Sixth, is it using prescription-label evidence to imply unregulated human use or a wellness "hormone balance" benefit? That is a red flag. Histrelin has no legitimate over-the-counter or research-market role.
Bottom Line
Histrelin is a real peptide medicine with strong, label-backed evidence in two specific hormone-suppression settings. As a 12-month subcutaneous implant, it can reliably suppress LH, FSH and sex steroids after an initial stimulation phase, which made it effective for central precocious puberty under the Supprelin LA label and for advanced prostate cancer under the now-discontinued Vantas label.
The same mechanism creates limits. Histrelin is not a casual hormone peptide, not a general wellness tool and not a product to interpret without the exact label. Implant placement and removal, early flare, site reactions, psychiatric and seizure monitoring, bone health and pregnancy avoidance are central to its safe use, and they are all medical decisions.
References
DailyMed. Supprelin LA (histrelin acetate) implant prescribing information.
US Food and Drug Administration. Vantas (histrelin implant) prescribing information.
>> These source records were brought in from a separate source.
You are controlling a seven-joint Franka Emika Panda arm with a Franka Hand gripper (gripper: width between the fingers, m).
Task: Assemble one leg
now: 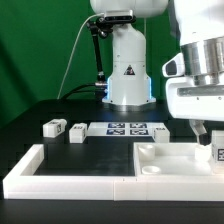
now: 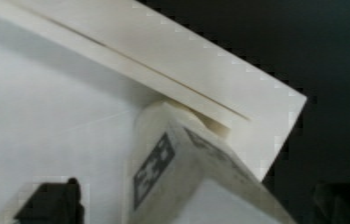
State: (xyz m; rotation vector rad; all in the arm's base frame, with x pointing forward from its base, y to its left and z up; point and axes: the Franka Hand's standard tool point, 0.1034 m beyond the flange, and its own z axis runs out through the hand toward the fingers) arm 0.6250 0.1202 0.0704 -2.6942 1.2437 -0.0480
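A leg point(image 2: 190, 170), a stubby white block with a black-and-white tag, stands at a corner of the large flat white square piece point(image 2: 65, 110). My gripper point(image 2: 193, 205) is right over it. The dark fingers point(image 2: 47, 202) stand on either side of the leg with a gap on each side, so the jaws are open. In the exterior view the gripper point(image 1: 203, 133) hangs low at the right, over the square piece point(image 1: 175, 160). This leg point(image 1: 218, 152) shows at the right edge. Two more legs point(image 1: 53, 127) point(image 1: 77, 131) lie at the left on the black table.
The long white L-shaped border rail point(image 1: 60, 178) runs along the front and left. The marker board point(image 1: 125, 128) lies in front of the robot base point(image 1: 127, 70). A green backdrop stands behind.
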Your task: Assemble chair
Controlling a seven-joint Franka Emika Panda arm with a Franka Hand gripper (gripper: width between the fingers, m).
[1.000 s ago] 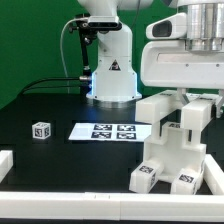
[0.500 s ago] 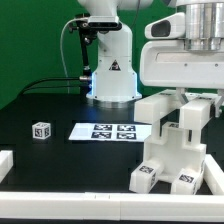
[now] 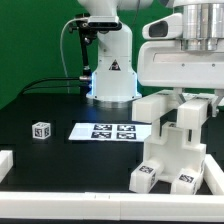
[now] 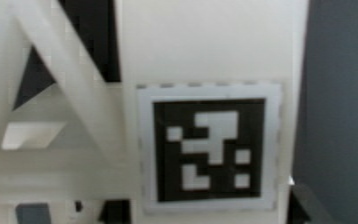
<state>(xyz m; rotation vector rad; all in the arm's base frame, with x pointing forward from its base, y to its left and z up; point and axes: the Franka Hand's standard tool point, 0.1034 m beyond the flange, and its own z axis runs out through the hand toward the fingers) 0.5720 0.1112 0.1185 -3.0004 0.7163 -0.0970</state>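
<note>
The chair is a partly joined stack of matte white blocks at the exterior view's right, with tagged feet near the front rail. My gripper comes down on its top from above, its dark fingers shut on an upper block of the chair. A small white tagged cube lies apart at the exterior view's left. In the wrist view a chair face with a black-and-white tag fills the picture from very close, and a slanted white bar crosses beside it. My fingertips are hidden there.
The marker board lies flat mid-table, just left of the chair. The robot base stands behind it with a cable trailing left. A white rail runs along the front edge, and a white block sits at the left edge.
</note>
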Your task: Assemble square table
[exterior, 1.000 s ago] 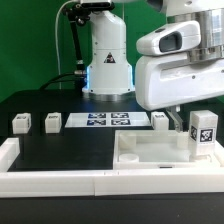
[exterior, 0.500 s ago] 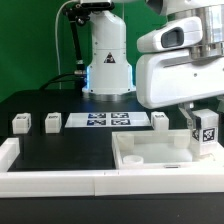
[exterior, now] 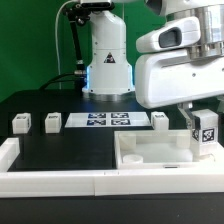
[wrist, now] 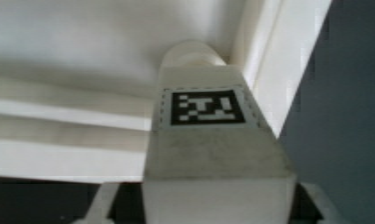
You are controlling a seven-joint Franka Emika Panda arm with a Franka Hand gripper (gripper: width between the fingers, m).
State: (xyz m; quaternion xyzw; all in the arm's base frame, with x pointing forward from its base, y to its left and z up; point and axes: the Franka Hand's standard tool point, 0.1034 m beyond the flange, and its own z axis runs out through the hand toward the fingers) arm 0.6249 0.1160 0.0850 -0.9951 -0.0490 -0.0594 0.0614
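We held the hand [exterior: 203, 114] clamped on one table leg [exterior: 204, 132], its long axis hanging straight down from the fingers, with a corner of the square tabletop [exterior: 150, 165] lying just below the leg's lower end.

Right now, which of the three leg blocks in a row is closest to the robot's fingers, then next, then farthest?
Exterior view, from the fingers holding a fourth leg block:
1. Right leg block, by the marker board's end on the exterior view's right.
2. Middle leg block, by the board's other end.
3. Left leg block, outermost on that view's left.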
US FDA, Drugs@FDA. Drug approval package: Vantas (histrelin implant), NDA 021732.
MedlinePlus. Histrelin Implant drug information.
Eugster EA, et al. Efficacy and safety of histrelin subdermal implant in children with central precocious puberty: a multicenter trial. J Clin Endocrinol Metab. 2007.
Rahhal S, et al. Experience with the once-yearly histrelin (GnRHa) subcutaneous implant in the treatment of central precocious puberty.
Lewis KA, et al. A single histrelin implant is effective for 2 years for treatment of central precocious puberty.
Schlegel PN, et al. Efficacy and safety of histrelin subdermal implant in patients with advanced prostate cancer. J Urol. 2006.
Schlegel PN, et al. Long-term efficacy and tolerability of once-yearly histrelin acetate subcutaneous implant in patients with advanced prostate cancer.
Chertin B, et al. An implant releasing the gonadotropin hormone-releasing hormone agonist histrelin maintains medical castration for up to 30 months in metastatic prostate cancer.
Shore N, et al. Analysis of testosterone suppression in men receiving histrelin, a novel GnRH agonist for the treatment of prostate cancer.